__AIM OF THE EXERCISE__. Retype each entry below, keeping every character the same.

Segment Start: INFORMATION GIVEN

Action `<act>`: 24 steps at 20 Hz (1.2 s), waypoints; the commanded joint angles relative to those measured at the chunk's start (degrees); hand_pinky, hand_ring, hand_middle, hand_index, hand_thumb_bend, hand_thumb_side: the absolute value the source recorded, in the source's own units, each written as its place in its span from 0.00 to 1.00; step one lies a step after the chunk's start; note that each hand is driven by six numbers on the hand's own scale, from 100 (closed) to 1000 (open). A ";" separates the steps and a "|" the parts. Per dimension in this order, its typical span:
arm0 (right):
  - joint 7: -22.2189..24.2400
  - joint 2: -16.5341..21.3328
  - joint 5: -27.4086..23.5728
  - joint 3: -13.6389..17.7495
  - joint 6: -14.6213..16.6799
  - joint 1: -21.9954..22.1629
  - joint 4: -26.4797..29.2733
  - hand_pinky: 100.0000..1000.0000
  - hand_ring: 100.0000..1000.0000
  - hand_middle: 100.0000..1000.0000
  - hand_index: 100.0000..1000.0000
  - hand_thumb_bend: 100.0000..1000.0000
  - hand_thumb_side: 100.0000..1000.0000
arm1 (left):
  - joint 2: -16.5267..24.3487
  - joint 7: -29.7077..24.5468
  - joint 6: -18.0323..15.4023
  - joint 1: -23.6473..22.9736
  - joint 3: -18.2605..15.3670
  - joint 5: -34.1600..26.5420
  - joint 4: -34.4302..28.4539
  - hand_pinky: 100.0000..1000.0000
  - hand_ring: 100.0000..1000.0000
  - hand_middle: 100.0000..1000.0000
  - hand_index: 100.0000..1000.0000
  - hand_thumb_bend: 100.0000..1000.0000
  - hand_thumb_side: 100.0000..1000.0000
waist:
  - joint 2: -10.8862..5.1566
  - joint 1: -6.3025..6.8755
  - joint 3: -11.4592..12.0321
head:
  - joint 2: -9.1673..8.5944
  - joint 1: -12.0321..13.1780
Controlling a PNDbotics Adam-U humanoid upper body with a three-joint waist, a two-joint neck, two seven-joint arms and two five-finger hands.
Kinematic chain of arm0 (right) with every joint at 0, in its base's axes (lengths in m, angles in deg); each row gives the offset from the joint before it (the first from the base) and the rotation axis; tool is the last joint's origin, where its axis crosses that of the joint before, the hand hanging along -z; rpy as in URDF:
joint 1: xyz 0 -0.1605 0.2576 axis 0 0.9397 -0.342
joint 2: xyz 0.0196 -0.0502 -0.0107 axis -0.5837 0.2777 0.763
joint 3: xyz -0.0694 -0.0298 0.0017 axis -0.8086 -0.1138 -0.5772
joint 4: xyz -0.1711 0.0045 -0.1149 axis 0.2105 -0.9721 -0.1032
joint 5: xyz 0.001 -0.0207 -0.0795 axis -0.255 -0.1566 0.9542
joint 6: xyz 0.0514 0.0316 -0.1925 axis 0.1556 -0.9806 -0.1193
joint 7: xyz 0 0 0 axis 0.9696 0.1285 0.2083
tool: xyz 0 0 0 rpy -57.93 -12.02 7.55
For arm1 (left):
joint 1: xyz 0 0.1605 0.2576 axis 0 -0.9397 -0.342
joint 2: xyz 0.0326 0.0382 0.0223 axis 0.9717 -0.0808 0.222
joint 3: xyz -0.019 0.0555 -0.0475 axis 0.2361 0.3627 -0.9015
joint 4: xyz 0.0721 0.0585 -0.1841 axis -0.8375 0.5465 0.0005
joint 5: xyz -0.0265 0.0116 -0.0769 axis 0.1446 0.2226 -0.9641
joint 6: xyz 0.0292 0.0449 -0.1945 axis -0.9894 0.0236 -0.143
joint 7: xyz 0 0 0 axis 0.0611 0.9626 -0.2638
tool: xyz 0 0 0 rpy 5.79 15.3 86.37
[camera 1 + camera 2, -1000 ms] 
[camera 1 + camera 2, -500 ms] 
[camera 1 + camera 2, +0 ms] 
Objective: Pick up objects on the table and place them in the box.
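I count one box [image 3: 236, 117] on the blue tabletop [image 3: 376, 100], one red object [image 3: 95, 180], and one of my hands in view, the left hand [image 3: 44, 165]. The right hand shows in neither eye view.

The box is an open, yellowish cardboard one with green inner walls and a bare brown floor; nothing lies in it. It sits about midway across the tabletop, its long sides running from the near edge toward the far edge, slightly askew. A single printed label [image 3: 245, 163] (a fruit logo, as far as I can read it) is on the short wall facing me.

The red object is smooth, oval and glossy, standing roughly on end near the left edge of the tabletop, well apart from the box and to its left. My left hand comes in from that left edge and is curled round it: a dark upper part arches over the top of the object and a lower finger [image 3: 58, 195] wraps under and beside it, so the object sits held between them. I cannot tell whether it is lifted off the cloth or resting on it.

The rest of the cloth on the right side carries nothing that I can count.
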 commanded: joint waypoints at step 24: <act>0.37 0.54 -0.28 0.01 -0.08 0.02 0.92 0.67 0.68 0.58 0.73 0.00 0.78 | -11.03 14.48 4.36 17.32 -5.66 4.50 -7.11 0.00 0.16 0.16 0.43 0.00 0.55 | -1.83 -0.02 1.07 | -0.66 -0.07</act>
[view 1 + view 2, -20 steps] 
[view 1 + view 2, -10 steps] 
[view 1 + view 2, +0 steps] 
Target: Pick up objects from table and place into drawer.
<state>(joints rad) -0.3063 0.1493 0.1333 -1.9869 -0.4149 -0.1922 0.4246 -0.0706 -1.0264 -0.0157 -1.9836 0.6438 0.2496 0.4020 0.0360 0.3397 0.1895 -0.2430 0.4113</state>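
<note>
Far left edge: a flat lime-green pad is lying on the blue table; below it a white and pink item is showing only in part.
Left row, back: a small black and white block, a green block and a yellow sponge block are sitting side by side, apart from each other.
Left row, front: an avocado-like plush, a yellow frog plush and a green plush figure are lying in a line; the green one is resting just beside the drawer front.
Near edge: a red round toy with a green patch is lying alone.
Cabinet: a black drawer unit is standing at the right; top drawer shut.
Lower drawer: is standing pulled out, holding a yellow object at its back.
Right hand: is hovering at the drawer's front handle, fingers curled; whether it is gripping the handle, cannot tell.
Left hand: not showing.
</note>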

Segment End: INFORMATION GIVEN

__EXPECTED ANSWER__.
Action `<act>`: 24 steps at 20 Hz (1.2 s), waypoints; the commanded joint angles relative to those measured at the chunk's start (degrees); hand_pinky, hand_ring, hand_middle, hand_index, hand_thumb_bend, hand_thumb_side: the absolute value the source recorded, in the source's own units, each written as its place in its span from 0.00 to 1.00; step one lies a step after the chunk's start; note that each hand is driven by six numbers on the hand's own scale, from 100 (closed) to 1000 (open). A ";" separates the steps and a "|" the parts. Per dimension in this order, its typical span:
arm0 (right):
  - joint 7: -22.2189..24.2400
  - joint 2: -16.5341..21.3328
  - joint 5: -27.4086..23.5728
  - joint 3: -13.6389..17.7495
  - joint 6: -14.6213..16.6799
  - joint 1: -21.9954..22.1629
  - joint 4: -26.4797..29.2733
  - hand_pinky: 100.0000..1000.0000
  - hand_ring: 100.0000..1000.0000
  - hand_middle: 100.0000..1000.0000
  - hand_index: 100.0000..1000.0000
  - hand_thumb_bend: 100.0000..1000.0000
  - hand_thumb_side: 100.0000..1000.0000
arm1 (left):
  - joint 2: -16.5267..24.3487
  - joint 7: -29.7077..24.5468
  - joint 6: -18.0323..15.4023
  - joint 1: -23.6473..22.9736
  - joint 3: -18.2605..15.3670
  - joint 5: -34.1600..26.5420
  - joint 4: -34.4302..28.4539
  - hand_pinky: 100.0000..1000.0000
  - hand_ring: 100.0000..1000.0000
  - hand_middle: 100.0000..1000.0000
  - hand_index: 100.0000..1000.0000
  - hand_thumb_bend: 100.0000..1000.0000
  - hand_thumb_side: 100.0000..1000.0000
waist:
  - joint 2: -10.8862..5.1566
  - joint 1: -6.3025..6.8755
  - joint 3: -11.4592..12.0321
head:
  - joint 2: -9.1673..8.5944
  - joint 1: -12.0321..13.1780
Controlling a PNDbotics Adam-U humanoid upper body with a three-joint waist, a two-joint neck, two seven-joint arms and two five-finger hands.
Kinematic chain of arm0 (right) with every joint at 0, in its base's axes (lengths in m, angles in deg); each row gives the offset from the joint before it (the first from the base) and the rotation axis; tool is the last joint's origin, where its axis crosses that of the joint before, the hand hanging along -z; rpy as in URDF:
joint 1: xyz 0 -0.1605 0.2576 axis 0 0.9397 -0.342
joint 2: xyz 0.0196 -0.0502 -0.0107 axis -0.5837 0.2777 0.763
joint 3: xyz -0.0694 -0.0298 0.0017 axis -0.8086 -0.1138 -0.5772
joint 4: xyz -0.1711 0.0045 -0.1149 axis 0.2105 -0.9721 -0.1032
joint 5: xyz 0.001 -0.0207 -0.0795 axis -0.255 -0.1566 0.9542
joint 6: xyz 0.0514 0.0316 -0.1925 axis 0.1556 -0.9806 -0.1193
joint 7: xyz 0 0 0 axis 0.9696 0.1285 0.2083
tool: xyz 0 0 0 rpy -57.93 -12.02 7.55
For arm1 (left):
joint 1: xyz 0 0.1605 0.2576 axis 0 -0.9397 -0.342
joint 2: xyz 0.0326 0.0382 0.0223 axis 0.9717 -0.0808 0.222
joint 3: xyz -0.019 0.0555 -0.0475 axis 0.2361 0.3627 -0.9015
joint 4: xyz 0.0721 0.0585 -0.1841 axis -0.8375 0.5465 0.0005
joint 5: xyz -0.0265 0.0116 -0.0769 axis 0.1446 0.2226 -0.9641
joint 6: xyz 0.0292 0.0449 -0.1945 axis -0.9894 0.0236 -0.143
joint 7: xyz 0 0 0 axis 0.0611 0.9626 -0.2638
tool: xyz 0 0 0 rpy 5.79 15.3 86.37
[camera 1 + camera 2, -1000 ms] 
[camera 1 + camera 2, -500 ms] 
[camera 1 + camera 2, +0 ms] 
Objective: Pick up objects on the table and place them in the box.
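I count one box [image 3: 236, 117] on the blue tabletop [image 3: 376, 100], one red object [image 3: 95, 180], and one of my hands in view, the left hand [image 3: 44, 165]. The right hand shows in neither eye view.

The box is an open, yellowish cardboard one with green inner walls and a bare brown floor; nothing lies in it. It sits about midway across the tabletop, its long sides running from the near edge toward the far edge, slightly askew. A single printed label [image 3: 245, 163] (a fruit logo, as far as I can read it) is on the short wall facing me.

The red object is smooth, oval and glossy, standing roughly on end near the left edge of the tabletop, well apart from the box and to its left. My left hand comes in from that left edge and is curled round it: a dark upper part arches over the top of the object and a lower finger [image 3: 58, 195] wraps under and beside it, so the object sits held between them. I cannot tell whether it is lifted off the cloth or resting on it.

The rest of the cloth on the right side carries nothing that I can count.
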 commanded: joint waypoints at step 24: <act>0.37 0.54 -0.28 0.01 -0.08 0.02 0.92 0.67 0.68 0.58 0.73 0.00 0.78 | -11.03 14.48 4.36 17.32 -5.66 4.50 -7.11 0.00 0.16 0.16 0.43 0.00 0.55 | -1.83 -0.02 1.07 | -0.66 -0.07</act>
[view 1 + view 2, -20 steps] 
[view 1 + view 2, -10 steps] 
[view 1 + view 2, +0 steps] 
Target: Pick up objects from table and place into drawer.
<state>(joints rad) -0.3063 0.1493 0.1333 -1.9869 -0.4149 -0.1922 0.4246 -0.0706 -1.0264 -0.0157 -1.9836 0.6438 0.2496 0.4020 0.0360 0.3397 0.1895 -0.2430 0.4113</state>
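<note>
Far left edge: a flat lime-green pad is lying on the blue table; below it a white and pink item is showing only in part.
Left row, back: a small black and white block, a green block and a yellow sponge block are sitting side by side, apart from each other.
Left row, front: an avocado-like plush, a yellow frog plush and a green plush figure are lying in a line; the green one is resting just beside the drawer front.
Near edge: a red round toy with a green patch is lying alone.
Cabinet: a black drawer unit is standing at the right; top drawer shut.
Lower drawer: is standing pulled out, holding a yellow object at its back.
Right hand: is hovering at the drawer's front handle, fingers curled; whether it is gripping the handle, cannot tell.
Left hand: not showing.
</note>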

The exercise was worked through completely.